Thanks for the reply; but out of all these brands, which do you prefer the most?

Also, what combination of bulb colors would you suggest for my tank's inhabitants (Display grade macro algea + LPS and Soft Corals)?

Thanks again.



wtac said:


> Bulbs that I have used with excellent results:
> 
> ATI Blue plus and Aqua Blue Special (12,000K)
> KZ Fiji Purple
> ...


----------



## ameekplec. (May 1, 2008)

Cypher, do you have a lot of pink/red/purple LPS? If so, try the KZ FP for sure, as it will really bring out those colours. Also, the UVL Actinic white has a similar effect, although not as pronounced.

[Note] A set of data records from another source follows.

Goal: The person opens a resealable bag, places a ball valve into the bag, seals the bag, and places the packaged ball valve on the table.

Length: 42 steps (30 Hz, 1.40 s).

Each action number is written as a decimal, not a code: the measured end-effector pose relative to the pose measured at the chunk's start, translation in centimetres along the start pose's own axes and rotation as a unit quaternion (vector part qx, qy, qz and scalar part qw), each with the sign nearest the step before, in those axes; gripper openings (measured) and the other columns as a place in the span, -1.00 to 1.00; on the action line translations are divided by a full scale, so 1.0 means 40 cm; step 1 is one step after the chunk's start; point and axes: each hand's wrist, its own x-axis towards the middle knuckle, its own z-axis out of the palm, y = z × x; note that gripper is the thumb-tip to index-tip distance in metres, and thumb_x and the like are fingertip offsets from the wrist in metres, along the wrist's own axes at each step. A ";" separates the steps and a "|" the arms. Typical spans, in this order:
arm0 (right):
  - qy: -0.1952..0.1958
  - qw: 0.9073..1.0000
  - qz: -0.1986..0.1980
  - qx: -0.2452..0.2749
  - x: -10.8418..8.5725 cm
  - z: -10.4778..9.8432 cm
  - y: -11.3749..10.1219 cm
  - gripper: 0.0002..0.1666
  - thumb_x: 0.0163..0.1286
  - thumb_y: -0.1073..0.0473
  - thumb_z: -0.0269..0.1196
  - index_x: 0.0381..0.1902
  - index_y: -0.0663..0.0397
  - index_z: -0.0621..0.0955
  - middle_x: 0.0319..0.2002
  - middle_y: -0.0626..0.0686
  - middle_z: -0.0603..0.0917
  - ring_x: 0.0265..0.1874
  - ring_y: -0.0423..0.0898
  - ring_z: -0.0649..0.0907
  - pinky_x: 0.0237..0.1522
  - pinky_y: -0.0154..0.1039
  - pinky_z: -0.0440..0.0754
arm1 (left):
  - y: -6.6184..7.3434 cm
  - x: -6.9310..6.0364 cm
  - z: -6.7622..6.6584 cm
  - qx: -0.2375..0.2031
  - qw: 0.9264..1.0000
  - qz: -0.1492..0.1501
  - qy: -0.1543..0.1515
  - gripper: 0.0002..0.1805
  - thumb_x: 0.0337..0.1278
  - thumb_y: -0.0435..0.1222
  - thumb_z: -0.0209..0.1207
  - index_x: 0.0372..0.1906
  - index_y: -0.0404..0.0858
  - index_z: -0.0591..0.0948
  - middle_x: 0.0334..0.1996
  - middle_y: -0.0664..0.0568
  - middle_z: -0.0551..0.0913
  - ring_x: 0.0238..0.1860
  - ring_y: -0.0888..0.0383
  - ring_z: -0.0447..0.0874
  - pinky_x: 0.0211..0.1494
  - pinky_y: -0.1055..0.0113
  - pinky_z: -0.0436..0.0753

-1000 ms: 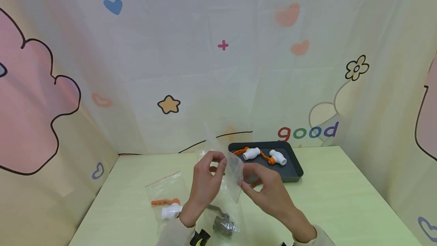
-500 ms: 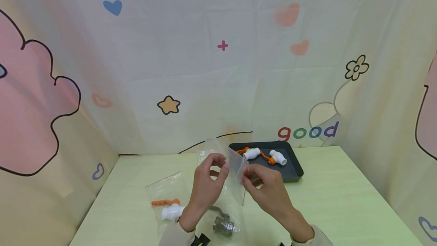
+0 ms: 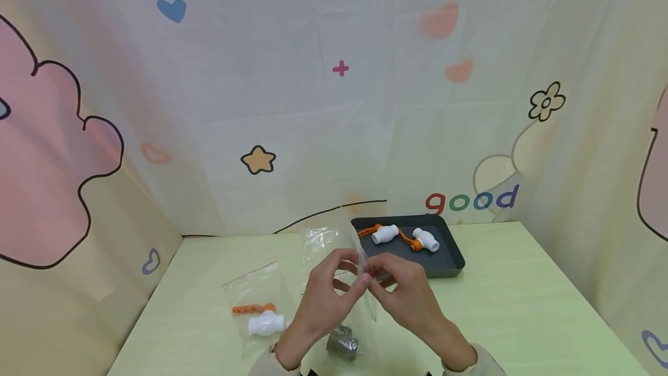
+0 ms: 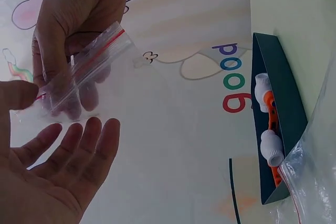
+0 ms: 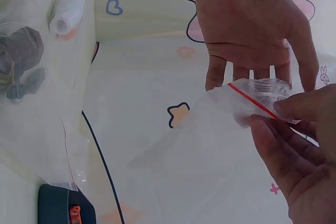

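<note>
A clear zip bag (image 5: 199,124) with a red strip is held up between both hands. My right hand (image 3: 404,286) pinches its edge by the strip, thumb against fingers, as the right wrist view shows. Facing it, my left hand (image 3: 331,289) has its thumb at the bag's corner and its fingers loosely bent, spread apart from the thumb. Below the hands a grey metal valve (image 3: 342,343) lies in clear plastic, partly hidden by the left hand. To the left, a white ball valve (image 3: 266,324) with an orange handle lies in another zip bag (image 3: 261,283).
A dark tray (image 3: 443,268) stands at the back right of the table (image 3: 501,306). Two white valves (image 3: 425,239) with orange handles lie in it. Clear plastic (image 3: 320,242) lies on the table beside the tray. A printed curtain (image 3: 292,103) hangs behind.
The left hand has moved right and slightly down, so both hands now meet at the bag. The bag, earlier spread out to the upper left, is now seen nearly edge-on.
</note>
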 end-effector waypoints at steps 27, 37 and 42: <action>0.037 0.995 -0.006 -0.094 -0.019 -0.019 0.048 -0.62 0.07 0.50 0.35 -0.22 -0.01 0.62 -0.30 -0.10 0.69 -0.39 -0.28 0.67 -0.44 -0.45 0.67 | -0.033 -0.006 -0.019 0.205 0.959 0.149 0.130 -0.66 -0.06 -0.59 0.17 -0.15 -0.21 0.64 -0.38 0.09 0.60 -0.47 0.35 0.56 -0.50 0.62 0.56; 0.026 0.993 0.000 -0.112 -0.025 -0.033 0.078 -0.66 0.04 0.52 0.33 -0.28 0.03 0.65 -0.32 -0.09 0.71 -0.45 -0.32 0.60 -0.44 -0.48 0.64 | -0.052 -0.016 -0.043 0.199 0.964 0.136 0.111 -0.66 -0.11 -0.65 0.17 -0.22 -0.26 0.65 -0.33 0.03 0.64 -0.49 0.32 0.56 -0.46 0.65 0.54; 0.012 0.993 0.015 -0.113 -0.027 -0.036 0.082 -0.65 0.06 0.53 0.31 -0.29 0.01 0.65 -0.34 -0.09 0.71 -0.45 -0.33 0.58 -0.48 -0.40 0.66 | -0.040 -0.024 -0.049 0.185 0.971 0.125 0.083 -0.76 -0.06 -0.61 0.27 -0.31 -0.25 0.66 -0.32 0.05 0.63 -0.51 0.29 0.66 -0.48 0.63 0.55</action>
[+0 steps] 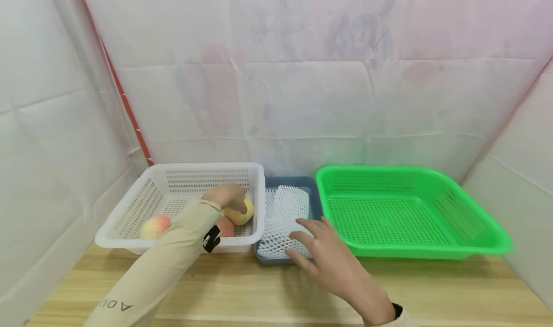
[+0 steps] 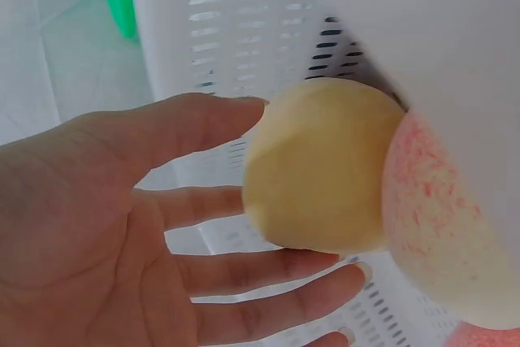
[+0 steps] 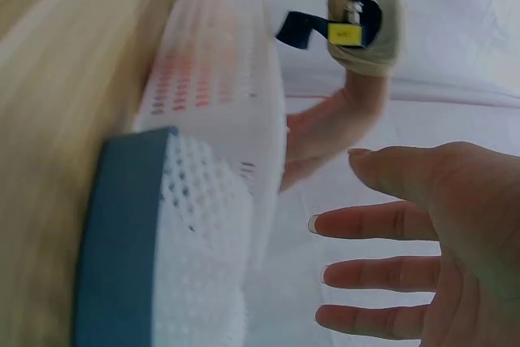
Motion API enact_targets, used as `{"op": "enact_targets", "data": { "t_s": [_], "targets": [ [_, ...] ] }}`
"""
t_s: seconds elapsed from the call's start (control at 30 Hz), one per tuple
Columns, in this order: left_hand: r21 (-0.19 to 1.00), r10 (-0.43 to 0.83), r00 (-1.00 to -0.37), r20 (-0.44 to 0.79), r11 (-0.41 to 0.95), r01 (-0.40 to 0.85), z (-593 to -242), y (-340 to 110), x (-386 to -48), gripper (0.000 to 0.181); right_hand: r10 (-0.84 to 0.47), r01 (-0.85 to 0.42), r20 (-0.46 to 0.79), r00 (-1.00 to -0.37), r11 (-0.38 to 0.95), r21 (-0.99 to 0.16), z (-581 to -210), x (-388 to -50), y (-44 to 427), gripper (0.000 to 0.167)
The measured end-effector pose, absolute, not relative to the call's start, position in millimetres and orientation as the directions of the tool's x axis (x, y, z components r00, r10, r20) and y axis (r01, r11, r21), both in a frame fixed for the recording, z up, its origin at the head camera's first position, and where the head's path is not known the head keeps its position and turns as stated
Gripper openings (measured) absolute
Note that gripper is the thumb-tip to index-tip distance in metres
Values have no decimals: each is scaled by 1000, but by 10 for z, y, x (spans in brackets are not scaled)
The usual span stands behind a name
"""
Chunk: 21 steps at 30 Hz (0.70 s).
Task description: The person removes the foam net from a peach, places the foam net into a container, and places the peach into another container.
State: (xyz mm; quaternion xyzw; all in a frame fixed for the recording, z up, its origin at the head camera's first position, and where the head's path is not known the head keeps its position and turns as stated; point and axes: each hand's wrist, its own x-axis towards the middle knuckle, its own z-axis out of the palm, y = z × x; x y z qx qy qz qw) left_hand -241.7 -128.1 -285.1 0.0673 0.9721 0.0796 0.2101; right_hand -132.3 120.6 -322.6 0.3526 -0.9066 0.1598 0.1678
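In the head view my left hand [image 1: 225,196] is inside the white basket [image 1: 260,207], at a round yellow fruit [image 1: 243,213]. The left wrist view shows the thumb and fairly straight fingers spread about the yellow fruit [image 2: 321,168], the thumb tip at its edge. A pink-and-cream peach [image 2: 443,225] lies against it. Another peach [image 1: 154,226] sits at the basket's left. My right hand [image 1: 330,257] hovers with fingers spread above white foam net sleeves [image 1: 281,236] in a blue-grey tray [image 1: 317,207]; the right wrist view shows nothing in its grasp.
A green basket [image 1: 384,221] stands right of the tray, its mesh bottom showing. Everything rests on a wooden table [image 1: 242,288]. White sheeting [image 1: 302,101] walls in the back and both sides.
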Motion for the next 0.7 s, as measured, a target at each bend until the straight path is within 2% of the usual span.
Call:
{"op": "enact_targets", "data": {
  "t_s": [0.23,0.47,0.7],
  "targets": [
    [158,139,-904,-404,984,81,-2867,-1341,-2318,70,-490,-627,429,-759,729,-274,-3076,-1282,1365,31],
    [96,123,-911,-394,991,92,-2843,-1392,-2302,66,-493,-634,444,-748,729,-259,-3036,-1315,1370,34],
    [90,104,-925,-366,993,76,-2779,-1399,-2280,45,-477,-613,428,-768,741,-274,-3006,-1337,1402,34]
  ]
}}
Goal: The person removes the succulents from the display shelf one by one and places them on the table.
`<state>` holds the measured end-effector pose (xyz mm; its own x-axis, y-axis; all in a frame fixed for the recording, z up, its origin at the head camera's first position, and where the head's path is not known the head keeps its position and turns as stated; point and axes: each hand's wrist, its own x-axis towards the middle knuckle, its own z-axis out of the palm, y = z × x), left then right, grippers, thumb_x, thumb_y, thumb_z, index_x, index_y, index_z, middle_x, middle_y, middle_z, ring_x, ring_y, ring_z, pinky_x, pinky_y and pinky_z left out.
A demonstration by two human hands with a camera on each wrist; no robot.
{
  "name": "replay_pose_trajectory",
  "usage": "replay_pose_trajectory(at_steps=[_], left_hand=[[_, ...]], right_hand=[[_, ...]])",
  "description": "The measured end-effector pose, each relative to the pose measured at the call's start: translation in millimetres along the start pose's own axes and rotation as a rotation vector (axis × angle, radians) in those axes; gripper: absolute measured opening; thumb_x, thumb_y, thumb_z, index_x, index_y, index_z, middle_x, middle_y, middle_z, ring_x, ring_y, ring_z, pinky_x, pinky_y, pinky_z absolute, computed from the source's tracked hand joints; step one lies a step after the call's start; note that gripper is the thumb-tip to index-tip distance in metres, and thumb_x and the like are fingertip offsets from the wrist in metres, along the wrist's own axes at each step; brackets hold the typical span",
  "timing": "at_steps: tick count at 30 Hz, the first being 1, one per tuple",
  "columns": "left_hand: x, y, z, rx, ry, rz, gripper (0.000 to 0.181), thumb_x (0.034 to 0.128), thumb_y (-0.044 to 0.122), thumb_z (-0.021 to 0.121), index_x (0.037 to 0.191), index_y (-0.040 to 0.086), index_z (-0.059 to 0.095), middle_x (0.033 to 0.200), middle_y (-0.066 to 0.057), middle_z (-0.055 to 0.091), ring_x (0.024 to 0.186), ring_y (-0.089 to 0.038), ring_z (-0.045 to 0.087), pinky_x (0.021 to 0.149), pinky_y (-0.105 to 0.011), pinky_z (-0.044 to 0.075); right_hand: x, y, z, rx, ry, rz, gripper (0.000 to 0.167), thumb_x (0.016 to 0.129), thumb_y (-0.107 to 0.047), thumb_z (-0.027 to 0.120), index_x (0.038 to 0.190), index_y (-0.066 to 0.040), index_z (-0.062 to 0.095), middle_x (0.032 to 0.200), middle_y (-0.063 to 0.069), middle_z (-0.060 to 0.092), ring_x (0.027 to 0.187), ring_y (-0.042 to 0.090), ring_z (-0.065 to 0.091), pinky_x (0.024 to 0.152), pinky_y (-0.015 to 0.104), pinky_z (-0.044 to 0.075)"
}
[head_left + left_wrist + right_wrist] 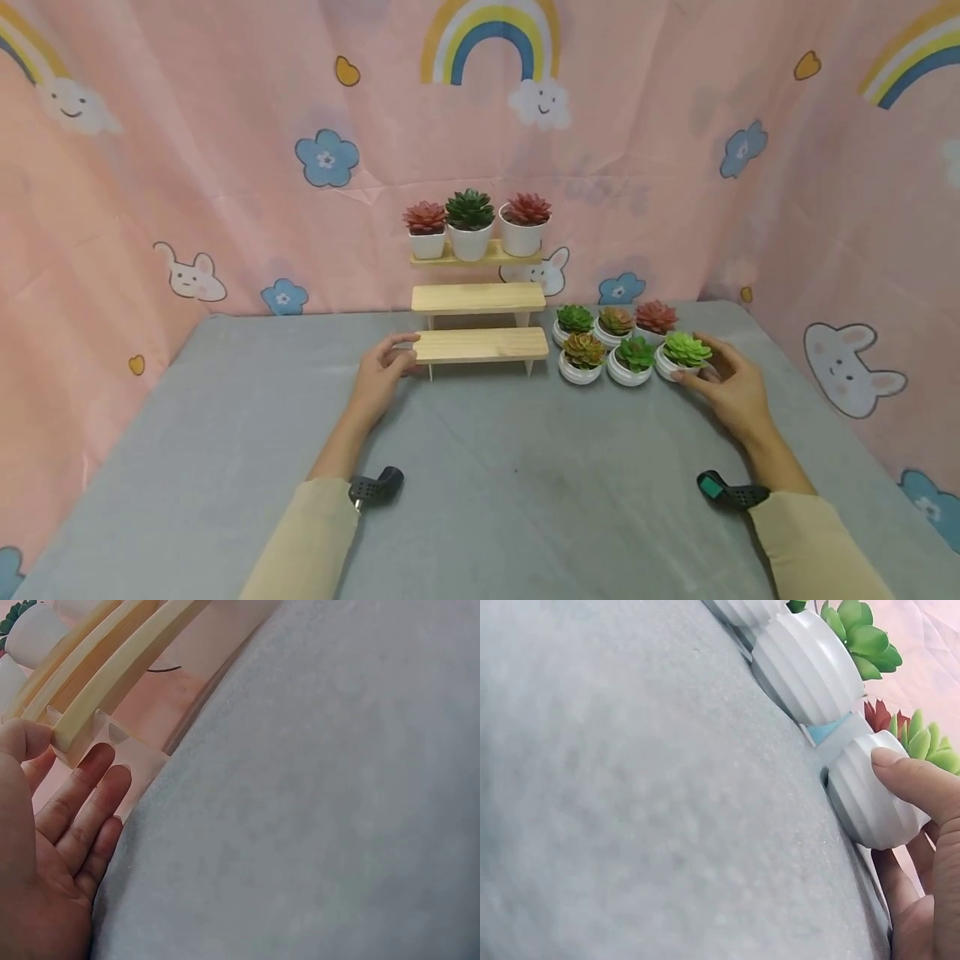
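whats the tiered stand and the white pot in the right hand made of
The stand's steps look like smooth, pale wood, with grain lines; their supports seem clear plastic or glass, since the pink backdrop shows through. The pot looks like satin-finished plastic or ceramic; the soft sheen on its ribs fits either.

Setting: a tabletop staging nook, set up like a small recording set, with pink printed cloth point(247, 92) hung behind and along both sides of a grey-topped table point(525, 517), its folds and creases visible. Cartoon-style motifs, including a rainbow point(491, 30), a blue flower point(327, 158) and a rabbit point(195, 281), repeat across the cloth; a wooden tiered stand point(480, 344) and small potted succulents point(632, 358) form the display, and black wrist-worn devices point(731, 492) fit camera recording. The room beyond the cloth is hidden, so home or studio cannot be told apart with confidence.
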<state>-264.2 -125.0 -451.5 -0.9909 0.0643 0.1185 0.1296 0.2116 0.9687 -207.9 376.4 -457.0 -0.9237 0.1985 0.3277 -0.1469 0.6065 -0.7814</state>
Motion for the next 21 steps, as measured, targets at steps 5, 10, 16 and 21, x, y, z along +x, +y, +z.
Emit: replay_pose_trajectory(at_steps=[5,10,16,21], left_hand=[[0.5,-0.9,-2.3,-0.009,-0.006,-0.009,0.032,0.1009,0.018,0.058,0.132,0.01,0.063,0.115,-0.024,0.073,0.097,-0.03,0.075,0.095,-0.044,0.058],[0.7,-2.1,-2.4,-0.008,-0.011,-0.012,0.033,0.101,0.019,0.058,0.132,0.011,0.063,0.116,-0.023,0.073,0.098,-0.031,0.075,0.095,-0.044,0.058],[0.4,-1.0,-2.5,0.004,-0.004,0.0,0.033,0.1007,0.018,0.058,0.132,0.01,0.063,0.114,-0.023,0.073,0.096,-0.031,0.075,0.093,-0.043,0.058],[3.3,-1.4,-0.3,0.009,0.008,0.008,0.032,0.1011,0.017,0.058,0.131,0.009,0.064,0.114,-0.024,0.074,0.095,-0.031,0.076,0.091,-0.04,0.059]], right_hand=[[0.7,0.9,3.0,0.003,-0.005,0.005,0.075,0.087,-0.019,0.081,0.152,-0.011,0.046,0.155,0.007,0.048,0.13,-0.01,0.045,0.1,0.005,0.041],[-1.3,0.8,2.6,0.015,-0.012,0.0,0.075,0.088,-0.02,0.08,0.153,-0.013,0.045,0.154,0.004,0.048,0.127,-0.013,0.044,0.095,0.0,0.04],[-3.3,-3.0,1.1,0.004,-0.027,0.023,0.076,0.089,-0.025,0.078,0.155,-0.02,0.042,0.159,0.009,0.043,0.128,-0.011,0.044,0.095,-0.001,0.038],[-2.3,-3.6,-1.4,0.0,-0.027,0.043,0.075,0.091,-0.028,0.077,0.156,-0.022,0.04,0.161,0.007,0.04,0.135,-0.005,0.042,0.104,0.007,0.039]])
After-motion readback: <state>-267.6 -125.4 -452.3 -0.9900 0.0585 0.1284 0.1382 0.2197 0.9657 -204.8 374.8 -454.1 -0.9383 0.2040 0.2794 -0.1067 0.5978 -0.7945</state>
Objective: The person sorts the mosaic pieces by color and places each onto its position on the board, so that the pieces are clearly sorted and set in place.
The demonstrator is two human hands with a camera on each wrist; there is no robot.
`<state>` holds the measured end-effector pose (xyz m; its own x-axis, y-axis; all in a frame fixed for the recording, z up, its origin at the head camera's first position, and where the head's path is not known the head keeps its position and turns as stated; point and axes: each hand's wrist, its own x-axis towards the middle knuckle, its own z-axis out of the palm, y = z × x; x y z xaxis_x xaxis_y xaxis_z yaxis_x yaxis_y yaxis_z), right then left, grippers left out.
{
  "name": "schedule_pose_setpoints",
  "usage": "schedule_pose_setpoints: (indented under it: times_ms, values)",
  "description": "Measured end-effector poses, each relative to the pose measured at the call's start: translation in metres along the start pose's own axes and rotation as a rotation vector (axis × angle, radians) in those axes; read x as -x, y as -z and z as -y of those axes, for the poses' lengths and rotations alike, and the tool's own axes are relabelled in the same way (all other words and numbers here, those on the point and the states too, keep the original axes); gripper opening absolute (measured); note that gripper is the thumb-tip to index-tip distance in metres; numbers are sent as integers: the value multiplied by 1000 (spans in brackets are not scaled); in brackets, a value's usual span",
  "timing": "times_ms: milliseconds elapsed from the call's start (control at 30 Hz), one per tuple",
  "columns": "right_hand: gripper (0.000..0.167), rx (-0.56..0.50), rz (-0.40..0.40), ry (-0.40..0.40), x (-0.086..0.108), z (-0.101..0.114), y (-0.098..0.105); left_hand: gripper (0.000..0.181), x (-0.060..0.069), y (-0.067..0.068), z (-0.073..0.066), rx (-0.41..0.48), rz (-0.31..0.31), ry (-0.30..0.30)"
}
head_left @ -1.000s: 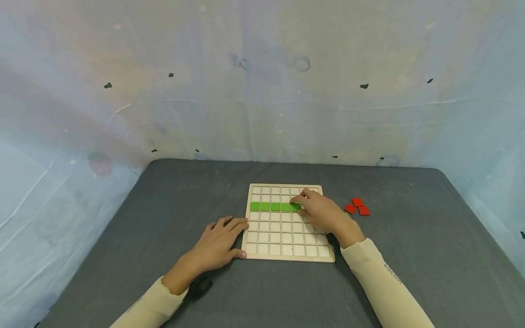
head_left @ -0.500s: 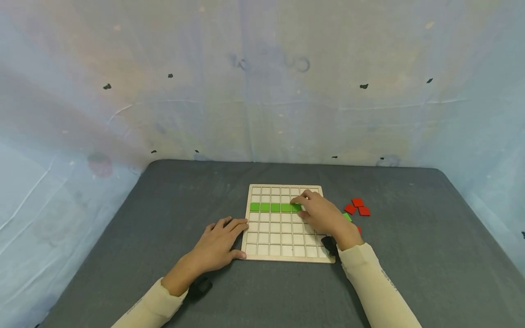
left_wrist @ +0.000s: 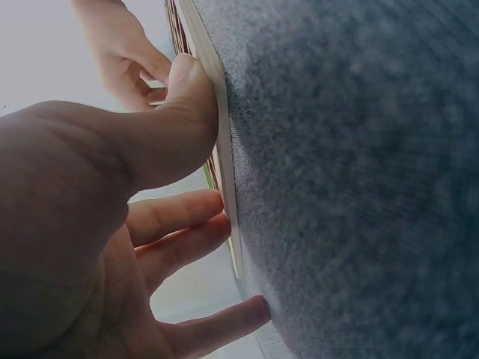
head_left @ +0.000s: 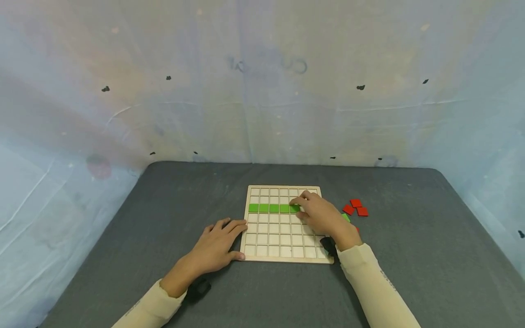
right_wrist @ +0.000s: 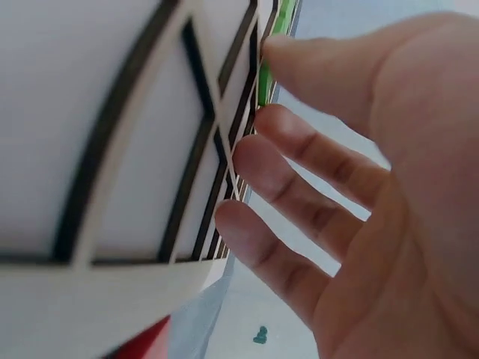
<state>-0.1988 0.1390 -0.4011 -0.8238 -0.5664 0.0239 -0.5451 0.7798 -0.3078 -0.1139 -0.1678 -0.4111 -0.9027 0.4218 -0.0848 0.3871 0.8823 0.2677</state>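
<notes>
A wooden grid board (head_left: 287,260) lies on the dark table, with a row of several green tiles (head_left: 274,208) in its third row from the far edge. At its left edge rests the left hand (head_left: 215,246), fingers spread; the left wrist view has the thumb (left_wrist: 187,112) and fingertips against the board's side (left_wrist: 227,149). The right hand (head_left: 321,216) reaches over the board, its thumb and fingertips touching around the rightmost green tile. In the right wrist view, green (right_wrist: 265,81) shows between the thumb and index finger of the hand (right_wrist: 389,179); its other fingers touch the grid.
Several red tiles (head_left: 356,203) and one green tile (head_left: 346,217) lie on the table (head_left: 410,237) to the board's right, partly beside the right forearm. A pale cloth backdrop (head_left: 262,114) stands behind the table. Dark wrist devices show beneath both wrists.
The right forearm has shifted slightly left, uncovering the loose green tile and part of another red one. The right fingertips stay at the end of the green row; the left hand stays put.
</notes>
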Motion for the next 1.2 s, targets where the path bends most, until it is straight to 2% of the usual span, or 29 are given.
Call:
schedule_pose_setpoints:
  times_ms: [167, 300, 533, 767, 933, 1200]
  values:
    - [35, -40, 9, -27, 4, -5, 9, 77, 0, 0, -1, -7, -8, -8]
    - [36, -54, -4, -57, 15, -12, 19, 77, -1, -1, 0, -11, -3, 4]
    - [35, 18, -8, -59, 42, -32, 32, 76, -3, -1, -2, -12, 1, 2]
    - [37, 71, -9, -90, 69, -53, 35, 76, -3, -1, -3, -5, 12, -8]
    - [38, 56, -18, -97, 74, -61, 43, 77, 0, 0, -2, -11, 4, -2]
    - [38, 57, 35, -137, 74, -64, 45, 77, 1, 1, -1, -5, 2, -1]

I think most people run mostly ATI Blue/Blue specials (1:1), with other bulbs in between, although a lot of people have been liking the other KZ bulbs (besides the raved about Fiji Purples).


----------



## carmenh (Dec 20, 2009)

LOL I guess I'm usually blinded by the corals when I visit these places and don't look at anything else . Might have to visit ORG on the weekend. And while I'm there, there's this empty spot in my tank...

Thanks!
Carmen



ameekplec. said:


> Most of the marine LFS in the GTA have them - SUM, NAFB, ORG, RR all have some or all of these bulbs in stock


----------



## wtac (Mar 17, 2006)

There is no one brand that I prefer. They all are top notch products with very high PAR ratings compared to other brands of similar K temperatures.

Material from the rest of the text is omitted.